Regionalism and Ecohorror

Deadline: 12/02/2022
Contact: Carter Soles, SUNY Brockport English Department
Email: csoles@brockport.edu
Phone: (585)615-0913

Panel proposed at the 2023 ASLE + AESS Conference: “Reclaiming the Commons”

July 9-12, 2023 in Portland, Oregon

On the topic of regional literature, authors Sherrie A. Inness and Diana Royer write, “[W]e find our subjectivities profoundly influenced by our locatedness” (6) – that our personal relationships with land and place are inherently connected to the discourses of socio-cultural conflicts and tensions which emerge from these defined regional spaces. Through the lens of ecohorror, we aim to examine literary and visual representations of regional identity-making as they intersect with (and are informed by) the uncertainties and fears specific to their locality.

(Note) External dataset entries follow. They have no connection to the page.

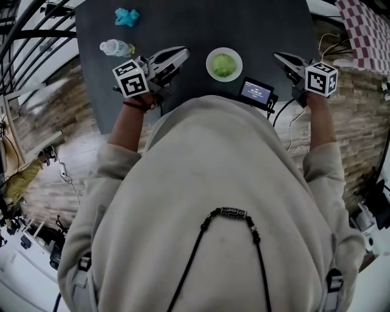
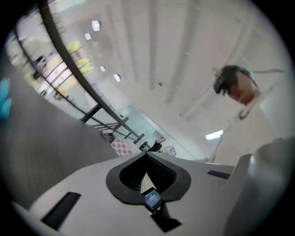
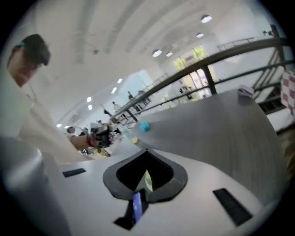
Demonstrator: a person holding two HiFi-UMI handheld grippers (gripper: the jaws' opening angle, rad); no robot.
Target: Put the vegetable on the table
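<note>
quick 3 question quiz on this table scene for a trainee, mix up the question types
1. True or false: the green vegetable sits in the round white bowl on the dark table.
2. In the head view, which thing lies farthest from the person? A. crumpled blue object B. clear plastic bottle C. small black screen device
3. Fill in: the left claw and the right claw are both ____, with nothing between their jaws.

Key: 1 true; 2 A; 3 shut.
</note>
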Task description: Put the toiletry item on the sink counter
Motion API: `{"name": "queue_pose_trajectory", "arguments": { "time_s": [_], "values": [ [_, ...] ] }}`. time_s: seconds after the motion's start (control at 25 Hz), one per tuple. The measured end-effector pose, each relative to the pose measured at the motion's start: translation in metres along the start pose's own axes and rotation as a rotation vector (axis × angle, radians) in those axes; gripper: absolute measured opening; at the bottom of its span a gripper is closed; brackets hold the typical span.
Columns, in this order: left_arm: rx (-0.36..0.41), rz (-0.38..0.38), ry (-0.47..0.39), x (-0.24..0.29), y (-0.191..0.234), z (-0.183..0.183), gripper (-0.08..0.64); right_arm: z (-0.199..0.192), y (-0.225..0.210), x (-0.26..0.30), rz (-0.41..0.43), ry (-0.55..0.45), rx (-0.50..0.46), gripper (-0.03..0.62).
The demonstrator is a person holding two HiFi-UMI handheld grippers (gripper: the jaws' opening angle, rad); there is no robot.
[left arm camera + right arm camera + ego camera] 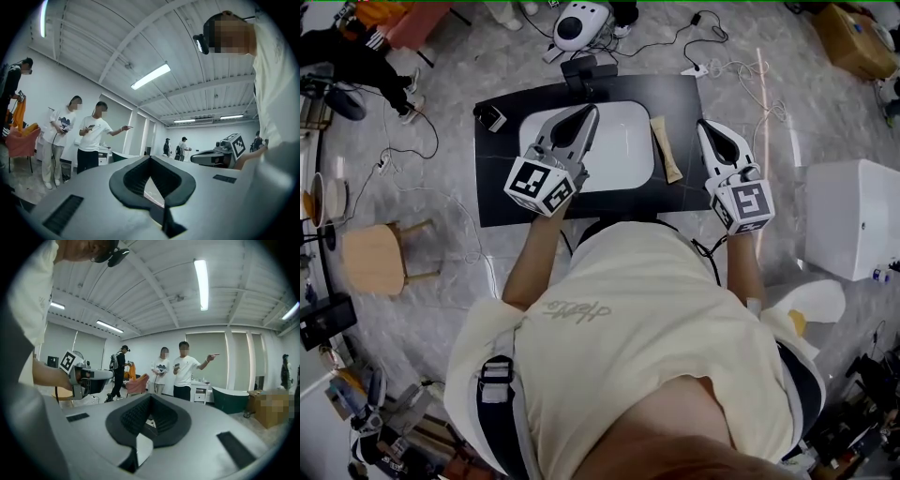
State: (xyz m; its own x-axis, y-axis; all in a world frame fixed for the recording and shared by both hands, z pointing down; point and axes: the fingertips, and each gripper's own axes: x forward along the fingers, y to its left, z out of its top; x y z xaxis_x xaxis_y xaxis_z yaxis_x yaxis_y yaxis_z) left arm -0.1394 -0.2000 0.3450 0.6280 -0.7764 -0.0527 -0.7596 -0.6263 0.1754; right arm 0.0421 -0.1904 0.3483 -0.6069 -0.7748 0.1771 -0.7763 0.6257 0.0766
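The toiletry tube (666,148) lies flat on the dark worktop (499,199), lengthwise in the strip between the white basin (623,141) and the right claw (704,126), and neither claw touches it. Going by that, the putting-down looks done or nearly so, and the step in hand is simply to leave the tube where it is. To do that well, I would keep both claws high and draw them straight back toward the body rather than sweeping sideways — the right one sits just beside the tube, and a sideways drift could nudge it toward the basin or roll it. Nothing needs opening on the way.

Both claws are pinched together on nothing: in each gripper view the jaws meet at the tip, and the hollow behind them is bare. The left claw (590,113) hangs over the left part of the basin, its nose pointing away from the person and a little inward. The right claw is at the worktop's right edge, its nose tilted slightly inward too. Both forearms reach forward from the person's sides, elbows near the body. Both gripper views look across the room and up at the ceiling — so I judge the claws are held roughly level or nose-up, not aimed down at the worktop
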Motion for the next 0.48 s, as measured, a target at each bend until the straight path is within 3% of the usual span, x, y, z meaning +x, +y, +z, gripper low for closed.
{"name": "queue_pose_trajectory", "arguments": {
  "time_s": [0.48],
  "values": [
    [0.038, 0.044, -0.022, -0.002, 0.005, 0.012, 0.003, 0.015, 0.0, 0.001, 0.017, -0.058, 0.005, -0.005]
  ]
}}
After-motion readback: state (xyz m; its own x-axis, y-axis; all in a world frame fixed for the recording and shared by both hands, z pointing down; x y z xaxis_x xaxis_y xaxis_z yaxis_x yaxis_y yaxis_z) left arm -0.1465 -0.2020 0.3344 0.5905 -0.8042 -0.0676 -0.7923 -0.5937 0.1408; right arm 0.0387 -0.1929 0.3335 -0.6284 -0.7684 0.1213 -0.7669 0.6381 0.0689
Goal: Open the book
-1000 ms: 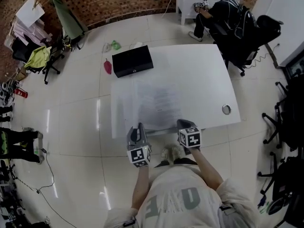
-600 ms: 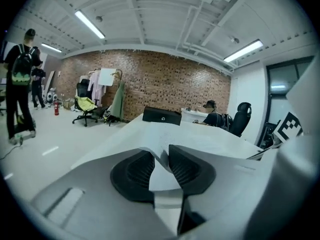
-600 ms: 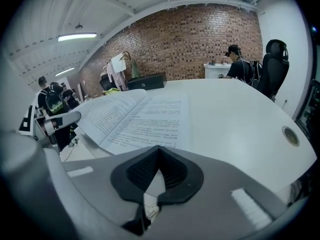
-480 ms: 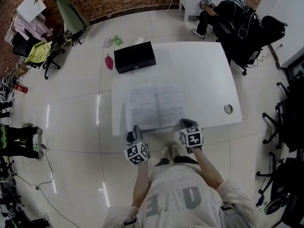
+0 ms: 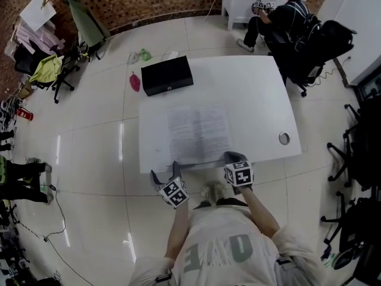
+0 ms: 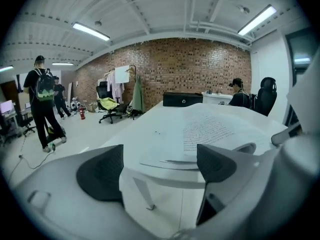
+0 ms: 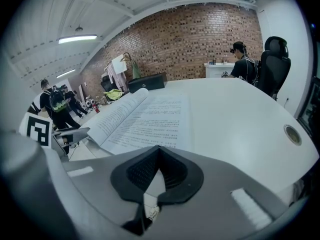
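Note:
The book lies open and flat on the white table, printed pages up, close to the near edge. My left gripper hangs just off that edge, left of the book, and its jaws are opening with nothing between them. In the left gripper view the book lies ahead past the spread pads of the left gripper. My right gripper is shut at the book's near right corner. The right gripper view has the shut right gripper in front of the open pages of the book.
A black box sits on the table's far left corner. A round grommet is set in the table's right side. A person sits in an office chair beyond the table. Chairs and clutter stand far left.
The pages have settled flat and open. My left gripper dropped back off the table's near edge and its jaws spread wide. The right gripper stayed put.

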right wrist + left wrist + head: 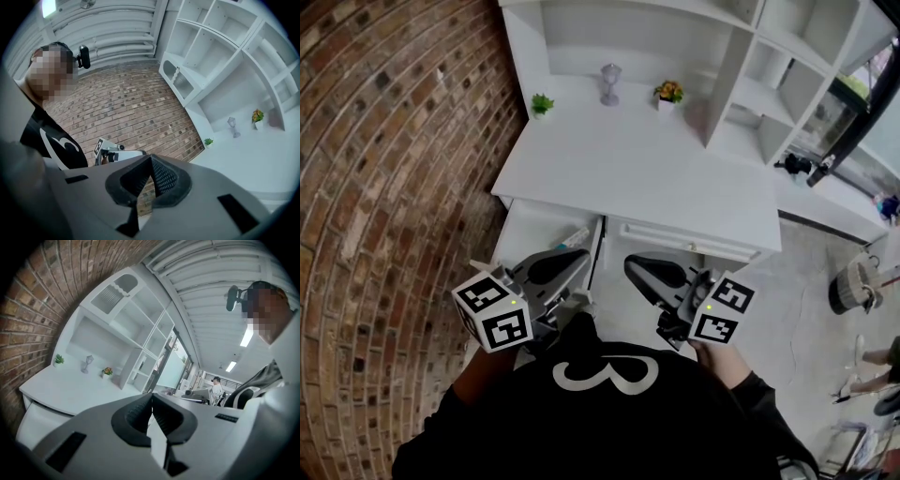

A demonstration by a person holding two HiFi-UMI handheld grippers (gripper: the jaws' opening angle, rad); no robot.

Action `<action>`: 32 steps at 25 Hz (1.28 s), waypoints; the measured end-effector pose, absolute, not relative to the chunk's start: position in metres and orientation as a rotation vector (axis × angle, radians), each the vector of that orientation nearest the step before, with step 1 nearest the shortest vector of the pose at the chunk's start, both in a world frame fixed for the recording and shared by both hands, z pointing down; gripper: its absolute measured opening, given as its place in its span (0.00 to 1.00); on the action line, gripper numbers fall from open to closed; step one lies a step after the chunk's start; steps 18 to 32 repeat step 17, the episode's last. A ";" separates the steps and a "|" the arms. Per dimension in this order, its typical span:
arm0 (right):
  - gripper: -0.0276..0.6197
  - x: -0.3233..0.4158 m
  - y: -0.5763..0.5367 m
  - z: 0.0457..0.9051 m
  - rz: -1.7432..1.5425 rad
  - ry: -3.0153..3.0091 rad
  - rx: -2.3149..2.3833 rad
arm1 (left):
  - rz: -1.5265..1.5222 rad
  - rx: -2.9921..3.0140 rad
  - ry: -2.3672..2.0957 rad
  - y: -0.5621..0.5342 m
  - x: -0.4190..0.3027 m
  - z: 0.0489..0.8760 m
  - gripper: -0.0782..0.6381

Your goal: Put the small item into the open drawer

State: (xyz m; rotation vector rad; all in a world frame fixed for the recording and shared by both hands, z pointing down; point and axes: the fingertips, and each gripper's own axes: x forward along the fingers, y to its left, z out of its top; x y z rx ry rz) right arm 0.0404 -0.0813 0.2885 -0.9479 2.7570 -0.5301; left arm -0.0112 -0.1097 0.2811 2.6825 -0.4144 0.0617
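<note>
Both tools are pulled in close to the person's chest at the bottom of the head view, well back from the white desk surface (pixel 637 164). The left gripper (pixel 572 260) has its dark ribbed fingers (pixel 136 414) pressed together with nothing between them. The right gripper (pixel 636 267) is the same: its fingers (pixel 164 177) meet at the tips and hold nothing.

The open white drawer (pixel 534 230) sticks out under the left end of the surface, just beyond the left gripper. A small pale oblong thing (pixel 575 236) lies slantwise inside it, against its right wall. If that is the task's item, the placing looks done and only the drawing away is left. If not, this is the start, and the next move calls for reaching forward, spreading a pair of fingers and closing on whichever thing is meant.

On the surface, towards the top of the frame, stand a little green potted plant (pixel 542 104), a grey lantern-shaped ornament (pixel 610 83) and a small pot of yellow and orange flowers (pixel 667 92). All three are well apart from the drawer.

The left gripper's body covers the drawer's near end, so more may lie in there unseen. The thing in the drawer is too small to identify. Neither gripper view shows the drawer's inside.
</note>
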 end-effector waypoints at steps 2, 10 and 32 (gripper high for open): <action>0.06 0.042 -0.082 0.290 -0.535 2.756 -0.955 | 0.073 2.683 -0.408 -0.111 -0.009 0.284 0.12; 0.06 0.047 -0.096 0.289 -0.541 2.742 -0.963 | 0.111 2.688 -0.403 -0.122 -0.002 0.285 0.12; 0.06 0.048 -0.117 0.291 -0.541 2.743 -0.963 | 0.120 2.685 -0.413 -0.147 -0.002 0.288 0.12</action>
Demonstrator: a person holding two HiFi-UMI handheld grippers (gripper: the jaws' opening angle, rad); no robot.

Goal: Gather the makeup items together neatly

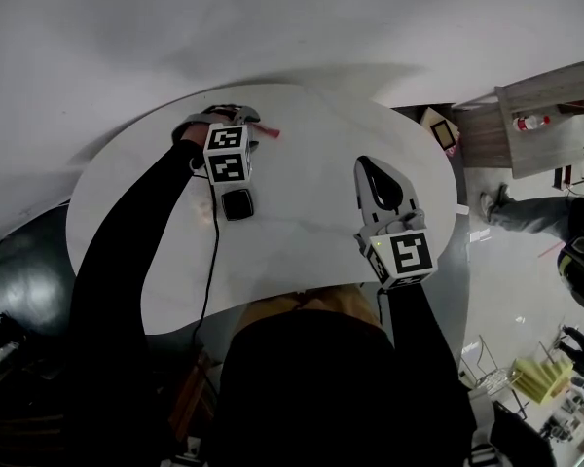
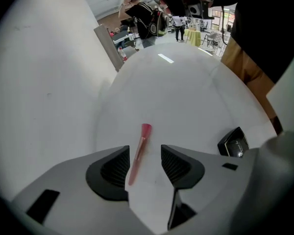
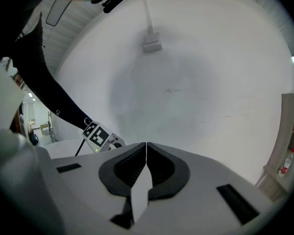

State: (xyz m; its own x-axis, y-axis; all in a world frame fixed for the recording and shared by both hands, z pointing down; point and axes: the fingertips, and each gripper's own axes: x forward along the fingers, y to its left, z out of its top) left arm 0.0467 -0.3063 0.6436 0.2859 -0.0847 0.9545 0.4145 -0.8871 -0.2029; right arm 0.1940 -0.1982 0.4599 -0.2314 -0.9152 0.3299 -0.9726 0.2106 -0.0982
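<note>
A thin pink makeup stick [image 2: 137,153] with a darker pink tip lies flat on the white round table [image 1: 302,241]. My left gripper [image 2: 144,158] is open, and the stick lies between its jaws, nearer the left pad. In the head view the left gripper [image 1: 245,125] is at the table's far left, with the stick's pink tip [image 1: 270,132] poking out to its right. A black square compact [image 1: 237,203] lies just nearer than that gripper and also shows as a compact [image 2: 232,142] in the left gripper view. My right gripper [image 1: 367,163] hovers at the table's right, shut and holding nothing.
A black cable [image 1: 212,251] runs along the person's left sleeve over the table. The table stands against a white wall [image 1: 292,27]. A wooden shelf [image 1: 535,115] with a bottle and a person [image 1: 565,232] on the floor are beyond the table's right edge.
</note>
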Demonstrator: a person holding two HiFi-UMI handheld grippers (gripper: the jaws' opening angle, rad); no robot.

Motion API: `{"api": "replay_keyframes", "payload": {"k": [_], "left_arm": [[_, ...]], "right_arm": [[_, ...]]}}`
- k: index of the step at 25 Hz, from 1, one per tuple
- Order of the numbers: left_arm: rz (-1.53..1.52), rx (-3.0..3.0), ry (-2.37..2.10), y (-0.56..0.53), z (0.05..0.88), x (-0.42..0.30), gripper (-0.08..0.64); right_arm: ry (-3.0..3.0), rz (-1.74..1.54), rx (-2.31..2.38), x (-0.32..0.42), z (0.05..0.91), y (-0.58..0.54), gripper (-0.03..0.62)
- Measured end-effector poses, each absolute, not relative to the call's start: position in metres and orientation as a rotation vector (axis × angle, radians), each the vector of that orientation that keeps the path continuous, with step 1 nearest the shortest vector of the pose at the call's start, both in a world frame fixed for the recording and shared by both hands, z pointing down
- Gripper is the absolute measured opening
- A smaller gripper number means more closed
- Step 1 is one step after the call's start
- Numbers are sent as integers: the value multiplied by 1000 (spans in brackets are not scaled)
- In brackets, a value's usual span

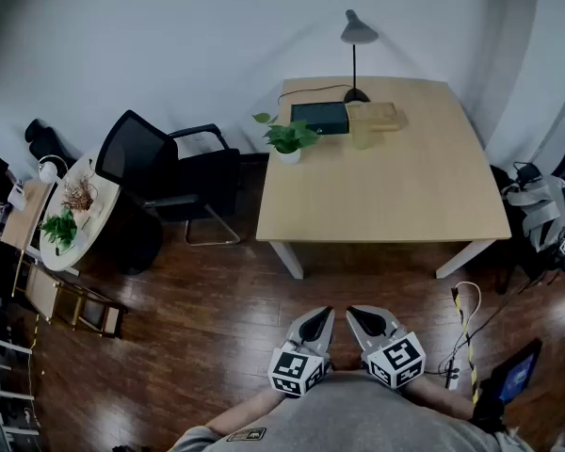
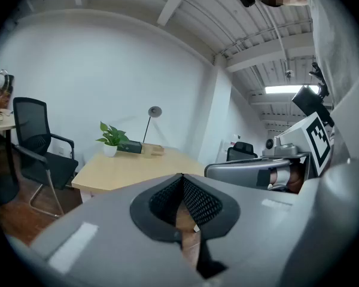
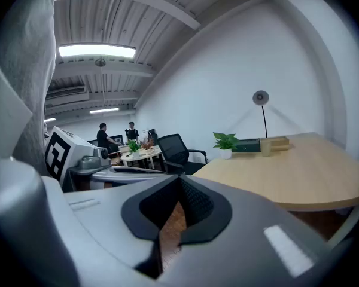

What new offshoots in comparative regionalism can we explore with the filter of ecohorror as a mode of interrogation? When and how does horror manifest and diverge across contradistinctive regionalities? How do we understand representations of regionalism as decentralizing to the “dominant culture,” and where does (eco-)horror find its roots in playing out anxieties associated with regionalized landscape and environment?

The proposed roundtable will draw upon a range of various regional representations in literature, visual media, cultural artifacts, and/or geographies to think about the ways in which regionalist interpretations of landscape, boundary, and space contribute to the development and evolution of geographically distinct anxieties and horrors in global culture. Our panel seeks to respond to the question: What role do fear and (eco-)horror play in connecting isolated geographical and cultural spheres in order to bring them together and create an archipelago of knowledge helpful to us in (re-)constructing the commons in the global Anthropocene?

We invite 200-word proposals for 10-minute presentations in roundtable format.